Os desafios sociais de Santiago Peña passam pelos combates à pobreza, à desigualdade, à corrupção e à violência contra o crime organizado. Esses quatro pontos, aliás, estão interligados. Para combater o crime organizado, o novo governo precisará agir com o Brasil. Criminosos do tráfico de drogas atravessaram a fronteira paraguaia para controlar a rota da cocaína.

“Toda essa criminalidade na zona de fronteira: tráfico de drogas, lavagem de dinheiro, contrabando de armas, matadores de aluguel vão precisar ser combatidas com a colaboração do Brasil”, prevê Rivarola.

“Também temos todo o Comando Vermelho e o PCC representando o crime organizado no nosso país. Nesse sentido, o Paraguai é como mais um estado anárquico do Brasil. O Paraguai se tornou um refúgio do pior do Brasil. Estamos vendo assassinos contratados e violência narco em Assunção, algo que antes só víamos nas cidades de fronteira”, descreve Boccia.

O Índice de Percepção da Corrupção da ONG Transparência Internacional coloca o Paraguai como o segundo país com mais corrupção da América do Sul, apenas atrás da Venezuela.

Quanto à pobreza e à desigualdade, o desafio é fazer com que o crescimento econômico do Paraguai chegue à população. A economia paraguaia cresceu, em média, 4,4% entre 2003 e 2018, graças às exportações de carne, soja e milho. E, mesmo impactada pela pandemia, a economia cresceu 0,7% entre 2019 e 2022.

“Precisamos de um novo modelo econômico que gere empregos de qualidade e arrecadações tributárias que financiem as políticas para melhorar as condições de vida. Precisamos deixar para trás um modelo extrativista de pouco valor acrescido e pouco diversificado, mas a continuidade do Partido Colorado não implica nenhuma mudança positiva. Pelo contrário, aprofunda os problemas. Como não há um castigo nas urnas, os políticos apostam em manter o status quo, mantendo a população empobrecida e dependente, econômica e politicamente”, analisa a economista Verónica Serafini em entrevista à RFI.
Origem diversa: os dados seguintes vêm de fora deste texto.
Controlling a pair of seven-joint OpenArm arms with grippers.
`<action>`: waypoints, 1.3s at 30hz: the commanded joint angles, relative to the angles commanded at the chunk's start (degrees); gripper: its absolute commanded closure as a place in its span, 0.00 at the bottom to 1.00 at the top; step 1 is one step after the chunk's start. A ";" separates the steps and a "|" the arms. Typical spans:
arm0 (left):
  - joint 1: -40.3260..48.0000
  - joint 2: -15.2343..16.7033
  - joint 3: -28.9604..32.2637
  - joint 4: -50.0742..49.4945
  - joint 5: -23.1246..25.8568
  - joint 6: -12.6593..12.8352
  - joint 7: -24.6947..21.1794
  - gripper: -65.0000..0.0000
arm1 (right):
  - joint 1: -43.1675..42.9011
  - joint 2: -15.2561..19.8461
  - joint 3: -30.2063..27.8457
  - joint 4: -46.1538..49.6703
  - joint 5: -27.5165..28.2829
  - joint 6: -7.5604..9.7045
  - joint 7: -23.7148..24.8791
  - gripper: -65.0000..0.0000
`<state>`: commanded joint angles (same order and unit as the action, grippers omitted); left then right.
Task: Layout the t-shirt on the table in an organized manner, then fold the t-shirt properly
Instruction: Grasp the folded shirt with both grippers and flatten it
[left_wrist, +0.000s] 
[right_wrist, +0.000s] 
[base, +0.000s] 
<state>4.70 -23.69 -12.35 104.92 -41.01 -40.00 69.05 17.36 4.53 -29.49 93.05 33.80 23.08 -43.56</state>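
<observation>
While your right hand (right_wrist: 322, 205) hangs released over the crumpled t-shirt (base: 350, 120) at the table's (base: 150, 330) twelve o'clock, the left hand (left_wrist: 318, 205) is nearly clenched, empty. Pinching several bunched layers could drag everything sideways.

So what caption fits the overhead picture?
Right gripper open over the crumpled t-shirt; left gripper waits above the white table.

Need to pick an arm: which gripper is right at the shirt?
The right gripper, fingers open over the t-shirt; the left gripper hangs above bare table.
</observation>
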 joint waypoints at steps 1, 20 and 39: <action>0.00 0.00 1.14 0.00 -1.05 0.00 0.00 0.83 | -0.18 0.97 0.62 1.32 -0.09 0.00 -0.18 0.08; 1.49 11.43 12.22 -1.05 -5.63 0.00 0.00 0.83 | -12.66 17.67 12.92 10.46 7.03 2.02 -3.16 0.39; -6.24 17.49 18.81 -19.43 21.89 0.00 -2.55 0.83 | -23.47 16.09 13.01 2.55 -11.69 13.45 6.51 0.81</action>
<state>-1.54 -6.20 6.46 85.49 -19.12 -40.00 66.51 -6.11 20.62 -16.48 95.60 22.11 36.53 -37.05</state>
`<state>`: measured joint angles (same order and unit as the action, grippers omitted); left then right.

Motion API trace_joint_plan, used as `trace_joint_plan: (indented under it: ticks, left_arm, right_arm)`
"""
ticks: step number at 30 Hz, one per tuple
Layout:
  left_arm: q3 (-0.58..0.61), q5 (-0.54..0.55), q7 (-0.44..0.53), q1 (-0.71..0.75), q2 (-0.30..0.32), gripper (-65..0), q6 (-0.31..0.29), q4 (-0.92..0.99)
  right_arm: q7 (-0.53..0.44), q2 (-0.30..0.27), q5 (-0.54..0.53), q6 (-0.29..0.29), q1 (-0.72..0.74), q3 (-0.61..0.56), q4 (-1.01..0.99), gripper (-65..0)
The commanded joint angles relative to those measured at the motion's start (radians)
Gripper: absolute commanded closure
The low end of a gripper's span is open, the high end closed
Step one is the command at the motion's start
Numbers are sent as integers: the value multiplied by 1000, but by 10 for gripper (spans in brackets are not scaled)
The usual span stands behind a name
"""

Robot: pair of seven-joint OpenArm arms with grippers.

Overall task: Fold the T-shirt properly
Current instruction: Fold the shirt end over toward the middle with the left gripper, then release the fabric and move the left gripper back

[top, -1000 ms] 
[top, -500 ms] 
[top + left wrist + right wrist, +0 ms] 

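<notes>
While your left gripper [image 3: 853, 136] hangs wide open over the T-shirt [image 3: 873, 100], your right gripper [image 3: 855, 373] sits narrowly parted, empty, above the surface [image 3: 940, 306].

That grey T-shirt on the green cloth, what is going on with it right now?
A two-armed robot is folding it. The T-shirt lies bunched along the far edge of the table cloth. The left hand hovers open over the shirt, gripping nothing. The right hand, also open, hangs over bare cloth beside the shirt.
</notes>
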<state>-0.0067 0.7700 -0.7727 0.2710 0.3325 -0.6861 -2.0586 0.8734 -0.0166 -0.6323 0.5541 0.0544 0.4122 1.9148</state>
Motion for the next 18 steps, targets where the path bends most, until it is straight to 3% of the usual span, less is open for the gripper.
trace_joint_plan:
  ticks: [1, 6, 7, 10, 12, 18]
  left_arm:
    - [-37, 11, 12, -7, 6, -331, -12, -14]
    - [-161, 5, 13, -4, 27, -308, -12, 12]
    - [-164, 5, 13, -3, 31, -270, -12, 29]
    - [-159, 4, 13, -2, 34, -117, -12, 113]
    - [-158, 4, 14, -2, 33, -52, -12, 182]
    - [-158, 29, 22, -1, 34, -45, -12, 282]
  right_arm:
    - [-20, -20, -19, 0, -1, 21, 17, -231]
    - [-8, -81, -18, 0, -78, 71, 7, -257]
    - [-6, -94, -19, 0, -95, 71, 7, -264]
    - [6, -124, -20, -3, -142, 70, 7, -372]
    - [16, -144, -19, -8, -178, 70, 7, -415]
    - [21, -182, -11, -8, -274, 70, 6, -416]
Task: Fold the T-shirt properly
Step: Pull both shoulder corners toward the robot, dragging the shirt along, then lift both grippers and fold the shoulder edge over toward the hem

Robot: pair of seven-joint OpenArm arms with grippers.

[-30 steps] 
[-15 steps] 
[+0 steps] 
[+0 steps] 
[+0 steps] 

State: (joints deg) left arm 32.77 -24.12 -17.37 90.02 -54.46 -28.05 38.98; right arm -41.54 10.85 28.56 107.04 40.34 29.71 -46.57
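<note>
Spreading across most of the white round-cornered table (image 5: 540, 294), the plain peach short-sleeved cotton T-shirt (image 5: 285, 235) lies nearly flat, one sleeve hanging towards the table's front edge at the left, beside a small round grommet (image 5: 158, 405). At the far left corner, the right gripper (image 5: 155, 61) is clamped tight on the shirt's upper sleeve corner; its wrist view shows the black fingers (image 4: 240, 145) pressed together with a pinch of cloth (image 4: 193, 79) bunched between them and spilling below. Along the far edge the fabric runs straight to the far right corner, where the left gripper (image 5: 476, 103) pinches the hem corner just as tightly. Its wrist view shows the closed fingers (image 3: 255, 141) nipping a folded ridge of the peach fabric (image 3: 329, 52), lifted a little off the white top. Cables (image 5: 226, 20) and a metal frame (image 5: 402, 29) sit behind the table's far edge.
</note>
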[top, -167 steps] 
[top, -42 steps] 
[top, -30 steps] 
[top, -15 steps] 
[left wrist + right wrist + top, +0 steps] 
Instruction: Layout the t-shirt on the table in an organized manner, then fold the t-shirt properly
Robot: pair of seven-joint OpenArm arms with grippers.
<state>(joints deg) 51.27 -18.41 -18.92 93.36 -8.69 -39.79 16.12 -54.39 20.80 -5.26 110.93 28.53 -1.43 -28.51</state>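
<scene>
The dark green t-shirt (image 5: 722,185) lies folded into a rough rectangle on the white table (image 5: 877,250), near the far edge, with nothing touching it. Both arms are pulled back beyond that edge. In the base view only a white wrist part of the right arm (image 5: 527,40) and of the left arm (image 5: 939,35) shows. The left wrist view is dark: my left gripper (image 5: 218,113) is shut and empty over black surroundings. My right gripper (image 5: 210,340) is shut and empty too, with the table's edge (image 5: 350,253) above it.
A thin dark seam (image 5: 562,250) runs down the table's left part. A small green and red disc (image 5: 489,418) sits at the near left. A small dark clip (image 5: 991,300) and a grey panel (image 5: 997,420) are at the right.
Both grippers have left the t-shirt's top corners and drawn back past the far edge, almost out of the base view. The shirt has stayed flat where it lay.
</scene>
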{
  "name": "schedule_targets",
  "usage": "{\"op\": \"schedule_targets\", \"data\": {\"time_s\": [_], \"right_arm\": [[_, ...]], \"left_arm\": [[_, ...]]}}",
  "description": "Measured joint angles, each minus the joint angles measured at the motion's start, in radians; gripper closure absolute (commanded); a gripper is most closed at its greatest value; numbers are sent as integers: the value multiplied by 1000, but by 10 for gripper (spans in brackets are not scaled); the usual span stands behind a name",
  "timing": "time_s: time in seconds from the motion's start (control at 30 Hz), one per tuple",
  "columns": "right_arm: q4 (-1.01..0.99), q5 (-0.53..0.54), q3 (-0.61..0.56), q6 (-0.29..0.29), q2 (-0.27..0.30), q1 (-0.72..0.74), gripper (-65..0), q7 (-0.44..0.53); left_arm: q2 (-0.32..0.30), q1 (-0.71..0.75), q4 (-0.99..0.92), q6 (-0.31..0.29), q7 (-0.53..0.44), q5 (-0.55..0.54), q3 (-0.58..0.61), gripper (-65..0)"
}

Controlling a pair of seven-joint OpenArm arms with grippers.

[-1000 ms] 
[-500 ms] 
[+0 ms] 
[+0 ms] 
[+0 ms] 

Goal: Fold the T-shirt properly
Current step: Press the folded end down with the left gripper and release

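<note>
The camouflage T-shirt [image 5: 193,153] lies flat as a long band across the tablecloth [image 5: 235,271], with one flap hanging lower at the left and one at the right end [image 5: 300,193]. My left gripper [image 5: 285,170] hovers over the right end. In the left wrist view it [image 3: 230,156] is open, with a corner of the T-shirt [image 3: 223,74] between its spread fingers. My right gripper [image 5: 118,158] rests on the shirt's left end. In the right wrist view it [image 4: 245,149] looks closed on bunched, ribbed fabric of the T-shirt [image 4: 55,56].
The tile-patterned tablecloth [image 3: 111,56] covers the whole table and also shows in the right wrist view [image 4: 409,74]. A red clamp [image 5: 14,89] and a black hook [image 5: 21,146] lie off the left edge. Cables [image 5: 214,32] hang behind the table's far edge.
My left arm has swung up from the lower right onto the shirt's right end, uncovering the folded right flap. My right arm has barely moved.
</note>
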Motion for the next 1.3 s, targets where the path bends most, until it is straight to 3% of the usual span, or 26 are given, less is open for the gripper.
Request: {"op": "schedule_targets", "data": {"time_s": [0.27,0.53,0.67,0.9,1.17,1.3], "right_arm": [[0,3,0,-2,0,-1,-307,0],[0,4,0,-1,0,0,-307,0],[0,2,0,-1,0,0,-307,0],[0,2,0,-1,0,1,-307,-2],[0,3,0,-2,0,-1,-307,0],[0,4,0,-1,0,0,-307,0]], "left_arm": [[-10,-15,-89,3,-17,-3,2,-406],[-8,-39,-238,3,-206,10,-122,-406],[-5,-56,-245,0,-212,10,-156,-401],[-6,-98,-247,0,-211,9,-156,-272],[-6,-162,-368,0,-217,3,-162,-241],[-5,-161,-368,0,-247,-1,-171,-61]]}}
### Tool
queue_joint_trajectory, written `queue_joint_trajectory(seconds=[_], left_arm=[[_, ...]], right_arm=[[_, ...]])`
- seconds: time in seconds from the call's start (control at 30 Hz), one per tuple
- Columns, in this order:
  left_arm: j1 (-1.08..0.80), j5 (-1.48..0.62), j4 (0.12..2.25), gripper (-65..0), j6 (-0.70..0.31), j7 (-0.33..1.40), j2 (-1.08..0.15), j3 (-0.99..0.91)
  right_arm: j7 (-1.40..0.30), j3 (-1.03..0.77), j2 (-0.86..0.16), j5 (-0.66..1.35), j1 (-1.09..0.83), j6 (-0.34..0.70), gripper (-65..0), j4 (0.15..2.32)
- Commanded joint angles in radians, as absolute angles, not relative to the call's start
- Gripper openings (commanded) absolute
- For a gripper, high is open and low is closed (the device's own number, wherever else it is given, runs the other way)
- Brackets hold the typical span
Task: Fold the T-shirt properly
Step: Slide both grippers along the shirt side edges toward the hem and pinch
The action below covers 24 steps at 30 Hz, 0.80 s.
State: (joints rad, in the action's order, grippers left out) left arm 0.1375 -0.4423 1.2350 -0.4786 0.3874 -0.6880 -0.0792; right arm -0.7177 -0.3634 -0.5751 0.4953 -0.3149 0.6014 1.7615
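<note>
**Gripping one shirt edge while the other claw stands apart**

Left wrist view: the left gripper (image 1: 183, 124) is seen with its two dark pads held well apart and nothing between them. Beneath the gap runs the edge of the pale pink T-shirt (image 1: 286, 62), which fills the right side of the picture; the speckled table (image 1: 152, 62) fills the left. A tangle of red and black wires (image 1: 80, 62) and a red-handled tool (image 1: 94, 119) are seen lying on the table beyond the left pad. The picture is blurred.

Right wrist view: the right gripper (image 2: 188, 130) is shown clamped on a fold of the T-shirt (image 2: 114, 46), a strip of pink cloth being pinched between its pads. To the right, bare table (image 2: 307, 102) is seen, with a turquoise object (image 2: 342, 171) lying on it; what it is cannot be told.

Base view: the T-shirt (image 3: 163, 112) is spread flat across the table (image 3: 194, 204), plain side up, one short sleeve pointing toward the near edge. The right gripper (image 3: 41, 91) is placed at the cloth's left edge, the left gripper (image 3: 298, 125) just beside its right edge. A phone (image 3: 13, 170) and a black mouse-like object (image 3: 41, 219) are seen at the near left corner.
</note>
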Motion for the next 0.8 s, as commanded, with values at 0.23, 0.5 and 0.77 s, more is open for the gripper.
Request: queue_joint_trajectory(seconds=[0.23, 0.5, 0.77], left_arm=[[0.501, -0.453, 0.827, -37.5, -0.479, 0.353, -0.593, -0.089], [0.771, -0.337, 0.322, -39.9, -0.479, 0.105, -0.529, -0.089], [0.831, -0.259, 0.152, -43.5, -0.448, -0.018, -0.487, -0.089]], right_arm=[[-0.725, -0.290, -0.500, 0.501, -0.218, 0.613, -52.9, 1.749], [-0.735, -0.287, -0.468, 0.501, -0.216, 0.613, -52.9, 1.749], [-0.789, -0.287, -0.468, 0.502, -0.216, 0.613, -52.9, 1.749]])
Segundo o Banco Mundial, a previsão de crescimento econômico para este ano é de 5,2%, o maior crescimento previsto para um país da América Latina. A inflação prevista é de 4,7%. O Paraguai tem recursos de sobra em pontos estratégicos como energia, água e alimentos. No entanto, a pobreza atinge 27% dos paraguaios. Apenas 1,6% da população é dona de 80% do território.